The Federal Reserve building in Washington
The FedNow payments system represents a big step forward for a country where paper cheques and cash remain popular while bank transfers can take several days to complete © Reuters

The Federal Reserve has launched a new real-time payments system, the biggest advance in decades for the antiquated US money transfer network.

FedNow will enable Americans to move money electronically in seconds, a significant step forward for a country where paper cheques and cash remain popular while bank transfers can take several days to complete. It is the first new government-backed US payments system or “rail” since the start of the Automated Clearing House network in the 1970s.

Fed chair Jay Powell said the service would help to make “everyday payments over the coming years faster and more convenient”.

“Over time, as more banks choose to use this new tool, the benefits to individuals and businesses will include enabling a person to immediately receive a pay cheque, or a company to instantly access funds when an invoice is paid,” he added in a statement on Thursday.

The US is an international outlier for its lack of a widespread real-time payments system. From the Bank of England’s Faster Payments System, to India’s Unified Payments Interface and Pix in Brazil, countries around the world have built instantaneous networks. Some critics have labelled FedNow “FedYesterday”.

“Everyone else in the world will not understand why this wasn’t FedNow like a decade ago. So it’s not like this is some unprecedented innovation,” said Brian Graham, partner at financial services advisory firm Klaros Group.

FedNow has been in development since 2019 and will enable the instant transfer of up to $500,000. That is well below the roughly $5mn average transaction on the Fed’s main money transfer service, Fedwire, which is used by banks, companies and government agencies.

However, just a fraction of the more than 4,000 banks in the US have signed up for FedNow, including large lenders such as JPMorgan Chase and Wells Fargo, alongside service providers Fiserv and Jack Henry. The Fed has said it hopes to increase the number significantly over time.

Given the restrictions on transfer size and limited network of financial institutions, industry executives expect the initial take-up of FedNow to be slow. They see some scope for it to be used as an alternative to cheques and cash as well as for insurance payouts and household bills.

“The underlying system is very entrenched. That doesn’t mean that there isn’t disruption for cash, debit and cheques,” said a payments executive at a US bank.

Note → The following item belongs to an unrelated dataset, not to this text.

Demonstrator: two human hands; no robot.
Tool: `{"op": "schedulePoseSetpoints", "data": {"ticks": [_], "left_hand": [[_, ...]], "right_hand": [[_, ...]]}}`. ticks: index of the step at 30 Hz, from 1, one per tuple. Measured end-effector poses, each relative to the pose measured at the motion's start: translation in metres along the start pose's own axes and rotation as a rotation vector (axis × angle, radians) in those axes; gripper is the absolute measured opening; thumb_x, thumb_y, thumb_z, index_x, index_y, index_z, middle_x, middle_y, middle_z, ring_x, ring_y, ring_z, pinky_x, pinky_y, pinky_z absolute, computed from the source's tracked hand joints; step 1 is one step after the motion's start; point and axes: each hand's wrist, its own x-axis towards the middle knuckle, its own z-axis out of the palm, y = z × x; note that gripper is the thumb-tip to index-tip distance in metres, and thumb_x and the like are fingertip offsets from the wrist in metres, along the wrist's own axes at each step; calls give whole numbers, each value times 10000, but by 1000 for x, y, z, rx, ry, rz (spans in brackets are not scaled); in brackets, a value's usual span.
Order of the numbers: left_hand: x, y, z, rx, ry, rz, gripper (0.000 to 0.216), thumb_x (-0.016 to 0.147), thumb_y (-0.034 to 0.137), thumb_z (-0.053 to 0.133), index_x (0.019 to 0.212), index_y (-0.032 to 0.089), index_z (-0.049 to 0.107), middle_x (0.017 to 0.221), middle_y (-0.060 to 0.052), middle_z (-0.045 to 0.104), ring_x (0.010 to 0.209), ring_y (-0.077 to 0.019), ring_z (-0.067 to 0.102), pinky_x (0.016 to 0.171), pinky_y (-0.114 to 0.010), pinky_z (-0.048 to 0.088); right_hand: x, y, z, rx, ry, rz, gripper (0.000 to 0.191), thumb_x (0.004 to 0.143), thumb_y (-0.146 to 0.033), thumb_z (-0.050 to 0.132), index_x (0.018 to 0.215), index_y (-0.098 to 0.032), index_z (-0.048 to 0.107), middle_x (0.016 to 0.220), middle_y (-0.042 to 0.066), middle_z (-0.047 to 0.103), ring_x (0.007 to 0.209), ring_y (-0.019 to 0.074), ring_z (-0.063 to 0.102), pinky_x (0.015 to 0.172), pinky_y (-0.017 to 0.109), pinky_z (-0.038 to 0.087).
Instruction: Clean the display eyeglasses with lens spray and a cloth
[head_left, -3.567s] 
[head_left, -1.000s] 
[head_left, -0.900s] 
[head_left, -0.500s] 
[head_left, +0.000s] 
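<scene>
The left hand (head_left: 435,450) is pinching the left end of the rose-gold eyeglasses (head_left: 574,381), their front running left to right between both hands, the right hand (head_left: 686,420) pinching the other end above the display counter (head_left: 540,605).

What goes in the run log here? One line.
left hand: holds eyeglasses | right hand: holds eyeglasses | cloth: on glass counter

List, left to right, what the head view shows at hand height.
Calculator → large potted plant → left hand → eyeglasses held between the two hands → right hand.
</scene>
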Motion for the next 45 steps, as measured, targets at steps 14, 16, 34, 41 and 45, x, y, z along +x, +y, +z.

A real-time payments network could eventually open the door to increased competition for the lucrative US credit card industry, which mints billions of dollars in profits each year for banks, card networks and the technology companies that help facilitate transactions.

The development of FedNow was one reason why JPMorgan launched an account-to-account payments system last year.

However, industry experts see little immediate prospect of FedNow threatening credit cards. While interchange fees from card purchases are expensive for merchants, who sometimes pass the costs on to customers, US shoppers are devotees of rewards programmes and are well-versed in the anti-fraud systems in place.

“The behaviour around credit cards is so embedded in the US. It’s been proven that the millennials and even the Gen Zs like the model. It’s fast and convenient,” said Nathan Hilt, managing director at consulting firm Protiviti.

The principal payment rail in the US is the ACH network, which in 2021 processed more than $90tn in non-cash payments. Consumer habits in payments are hard to break and ACH has long weathered complaints that it is cumbersome and less efficient. It has functioned for decades with clear guardrails for dealing with fraud and misuse.

While popular mobile money transfer services such as PayPal’s Venmo create an appearance of real-time payments, they are in fact closed networks that often operate on the ACH network.

“The payments system is like a sewer system. Nobody wants to know how it works until the toilet is blocked,” said one industry executive.

The Clearing House, which is owned by a consortium of big banks, launched the first real- time payments network in the US in 2017. But adoption has been slow, in particular among smaller banks in the US that would prefer a system that is not controlled by their larger rivals.

“The promise [of FedNow] is around more scale within the US system and then getting to institutions that otherwise didn’t or couldn’t or chose not to participate,” Hilt said.

How fraud is handled on FedNow will be a crucial determinant of its wider adoption. Large banks have already come under fire from lawmakers in Washington for not doing enough to protect users of their Zelle service, which allows customers to use their phones to make quick money transfers.

“I think fraud will go up,” said Graham at Klaros. “It’s not like it’s not solvable. Lots of other countries around the world have solved the fraud issue with respect to real-time payments.”